No sooner were we upon the gunboat than we were ordered into the lower hold of the vessel. It required, in our shackled condition, the greatest care to safely reach there, owing to the limited space, eight inches of chain being allowed between our ankles. After leaving the second deck we were forced to descend upon a ladder whose rounds were distant so far apart that the chains bruised and lacerated the flesh and even the bone of the ankles. We remained in the sweltering hole during the night in an atmosphere pregnant with disagreeable odors, arising from various articles of subsistence stored within, and about 8 o'clock next morning we passed through another ordeal in our ascent to the deck, which was attended with more pain than the descent, owing to the raw condition of our wounds.

All intercourse with the crew was prohibited, guards being stationed around us, and we were not permitted to move without being accompanied by an armed marine. Subsistence of the grossest kind was issued, in the shape of fat salt pork and hard-tack. We remained on deck during the day, closely watching, as far as we were able, the steering of the vessel by the sun, and found we were steaming due South. The course was unchanged the next day and I began to suspect that fatal isle, the Dry Tortugas, was our destined home of the future.

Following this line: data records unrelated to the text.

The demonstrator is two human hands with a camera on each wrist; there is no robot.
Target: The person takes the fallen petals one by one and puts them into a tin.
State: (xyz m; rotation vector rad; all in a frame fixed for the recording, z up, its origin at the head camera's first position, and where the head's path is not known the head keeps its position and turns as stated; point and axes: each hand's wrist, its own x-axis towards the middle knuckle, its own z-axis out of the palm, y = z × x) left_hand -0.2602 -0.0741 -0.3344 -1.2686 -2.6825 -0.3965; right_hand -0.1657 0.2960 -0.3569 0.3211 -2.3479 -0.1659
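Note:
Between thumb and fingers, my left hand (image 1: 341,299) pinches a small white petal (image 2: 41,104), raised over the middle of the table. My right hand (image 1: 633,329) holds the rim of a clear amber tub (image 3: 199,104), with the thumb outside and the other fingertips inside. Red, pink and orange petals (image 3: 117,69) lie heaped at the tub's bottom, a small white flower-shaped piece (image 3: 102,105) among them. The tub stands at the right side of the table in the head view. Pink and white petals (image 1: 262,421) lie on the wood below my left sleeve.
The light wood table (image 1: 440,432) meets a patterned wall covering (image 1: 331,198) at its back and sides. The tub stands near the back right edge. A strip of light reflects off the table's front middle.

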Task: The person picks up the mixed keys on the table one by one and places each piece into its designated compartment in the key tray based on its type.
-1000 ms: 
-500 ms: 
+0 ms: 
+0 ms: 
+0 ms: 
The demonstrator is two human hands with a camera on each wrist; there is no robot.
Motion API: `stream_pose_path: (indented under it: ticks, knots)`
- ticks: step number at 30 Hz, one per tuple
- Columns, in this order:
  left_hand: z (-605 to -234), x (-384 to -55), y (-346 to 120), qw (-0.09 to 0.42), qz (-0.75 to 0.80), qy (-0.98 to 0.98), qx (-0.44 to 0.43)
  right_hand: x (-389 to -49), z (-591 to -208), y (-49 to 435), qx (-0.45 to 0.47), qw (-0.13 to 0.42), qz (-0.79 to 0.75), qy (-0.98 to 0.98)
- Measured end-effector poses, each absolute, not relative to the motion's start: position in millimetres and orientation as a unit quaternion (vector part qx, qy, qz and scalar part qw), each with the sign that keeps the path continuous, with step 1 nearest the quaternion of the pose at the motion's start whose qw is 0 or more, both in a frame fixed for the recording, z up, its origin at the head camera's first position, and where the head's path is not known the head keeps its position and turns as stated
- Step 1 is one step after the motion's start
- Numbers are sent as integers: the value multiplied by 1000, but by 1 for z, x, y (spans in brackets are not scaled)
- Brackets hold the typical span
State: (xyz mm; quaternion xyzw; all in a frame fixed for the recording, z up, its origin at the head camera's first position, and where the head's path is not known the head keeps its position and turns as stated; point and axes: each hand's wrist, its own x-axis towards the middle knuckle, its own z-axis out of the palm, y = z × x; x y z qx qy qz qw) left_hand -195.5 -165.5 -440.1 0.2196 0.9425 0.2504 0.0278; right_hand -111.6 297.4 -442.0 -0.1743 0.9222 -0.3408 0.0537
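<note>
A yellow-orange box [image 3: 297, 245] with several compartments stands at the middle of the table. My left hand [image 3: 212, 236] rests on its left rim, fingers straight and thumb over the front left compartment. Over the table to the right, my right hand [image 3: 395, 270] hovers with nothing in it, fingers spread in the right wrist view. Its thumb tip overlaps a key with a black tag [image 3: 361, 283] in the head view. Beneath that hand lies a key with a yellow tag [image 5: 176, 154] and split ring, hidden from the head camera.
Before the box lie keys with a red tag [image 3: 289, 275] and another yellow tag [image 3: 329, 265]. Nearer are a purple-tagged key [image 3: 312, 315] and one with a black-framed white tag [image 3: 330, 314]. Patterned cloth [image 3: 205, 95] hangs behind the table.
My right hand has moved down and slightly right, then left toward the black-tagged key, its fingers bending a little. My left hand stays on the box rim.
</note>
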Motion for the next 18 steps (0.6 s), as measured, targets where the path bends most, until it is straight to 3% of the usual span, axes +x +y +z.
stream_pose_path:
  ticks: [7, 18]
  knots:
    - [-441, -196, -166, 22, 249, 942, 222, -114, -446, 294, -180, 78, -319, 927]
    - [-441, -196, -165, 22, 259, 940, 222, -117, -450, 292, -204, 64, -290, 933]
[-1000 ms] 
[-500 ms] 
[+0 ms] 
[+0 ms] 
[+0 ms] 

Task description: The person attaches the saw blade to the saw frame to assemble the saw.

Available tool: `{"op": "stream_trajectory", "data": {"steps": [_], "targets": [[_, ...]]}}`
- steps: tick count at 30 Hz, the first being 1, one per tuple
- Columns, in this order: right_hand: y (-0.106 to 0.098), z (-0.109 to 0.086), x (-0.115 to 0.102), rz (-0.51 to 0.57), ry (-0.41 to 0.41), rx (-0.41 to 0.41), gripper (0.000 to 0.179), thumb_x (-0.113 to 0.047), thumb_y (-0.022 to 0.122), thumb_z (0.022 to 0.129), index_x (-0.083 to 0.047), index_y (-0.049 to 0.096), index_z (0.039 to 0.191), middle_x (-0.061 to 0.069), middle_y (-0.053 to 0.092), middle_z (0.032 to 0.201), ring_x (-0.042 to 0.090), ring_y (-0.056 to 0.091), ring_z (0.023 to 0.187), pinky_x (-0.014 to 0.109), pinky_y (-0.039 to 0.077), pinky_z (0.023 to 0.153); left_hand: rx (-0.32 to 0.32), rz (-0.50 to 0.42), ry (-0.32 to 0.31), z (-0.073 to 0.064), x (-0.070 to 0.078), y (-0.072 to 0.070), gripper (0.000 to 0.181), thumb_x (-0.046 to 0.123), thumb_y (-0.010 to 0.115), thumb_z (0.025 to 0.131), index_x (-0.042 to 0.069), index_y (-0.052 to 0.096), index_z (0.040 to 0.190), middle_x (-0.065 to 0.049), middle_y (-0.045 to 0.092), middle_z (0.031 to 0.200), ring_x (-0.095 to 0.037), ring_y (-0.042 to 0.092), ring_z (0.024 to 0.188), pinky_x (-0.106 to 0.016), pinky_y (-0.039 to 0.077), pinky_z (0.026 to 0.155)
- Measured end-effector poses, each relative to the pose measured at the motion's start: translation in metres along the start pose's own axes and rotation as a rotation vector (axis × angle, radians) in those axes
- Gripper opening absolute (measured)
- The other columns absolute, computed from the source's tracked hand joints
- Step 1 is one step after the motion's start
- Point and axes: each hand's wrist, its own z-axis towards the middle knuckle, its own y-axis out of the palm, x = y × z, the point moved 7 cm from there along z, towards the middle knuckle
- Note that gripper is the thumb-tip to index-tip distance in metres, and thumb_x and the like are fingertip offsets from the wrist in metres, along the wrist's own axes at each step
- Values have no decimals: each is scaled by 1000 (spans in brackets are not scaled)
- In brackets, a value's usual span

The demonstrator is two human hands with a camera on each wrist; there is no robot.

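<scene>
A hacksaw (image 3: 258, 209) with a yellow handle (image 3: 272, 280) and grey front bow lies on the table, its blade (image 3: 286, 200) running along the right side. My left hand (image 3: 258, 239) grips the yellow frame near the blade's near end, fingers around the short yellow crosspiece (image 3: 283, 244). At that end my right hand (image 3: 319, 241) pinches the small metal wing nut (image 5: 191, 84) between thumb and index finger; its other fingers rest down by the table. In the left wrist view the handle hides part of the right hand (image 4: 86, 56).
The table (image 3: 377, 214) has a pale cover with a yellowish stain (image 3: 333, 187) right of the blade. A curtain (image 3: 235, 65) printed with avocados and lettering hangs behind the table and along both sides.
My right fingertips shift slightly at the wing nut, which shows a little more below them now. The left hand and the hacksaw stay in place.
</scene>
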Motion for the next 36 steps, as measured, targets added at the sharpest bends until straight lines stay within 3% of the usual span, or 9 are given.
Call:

From this time out we remained on deck, our beds being brought up at night and taken between decks in the morning. Arriving off Hilton Head, S.C., and whilst lying in port, we were informed by General Dodd that he was sailing under sealed orders, but as soon as we left the port he would announce our destination. We remained there during the night, having received some guests on board, and the officers amused themselves with dancing and carousing. About 12 o'clock in the day we were informed that the Dry Tortugas was our destination. Of it I had no idea beyond that gathered through the columns of the press, in which it had been depicted as a perfect hell, which fact was duly established by imprisonment on its limited space. After the second day on the ocean the irons were removed from our feet during the day, but replaced at night, and we were permitted from this day out the privilege of being on deck on account of the oppressive heat of the climate, where we could catch the cool sea breeze as it swept across the deck in the ship's onward track over the bounding ocean.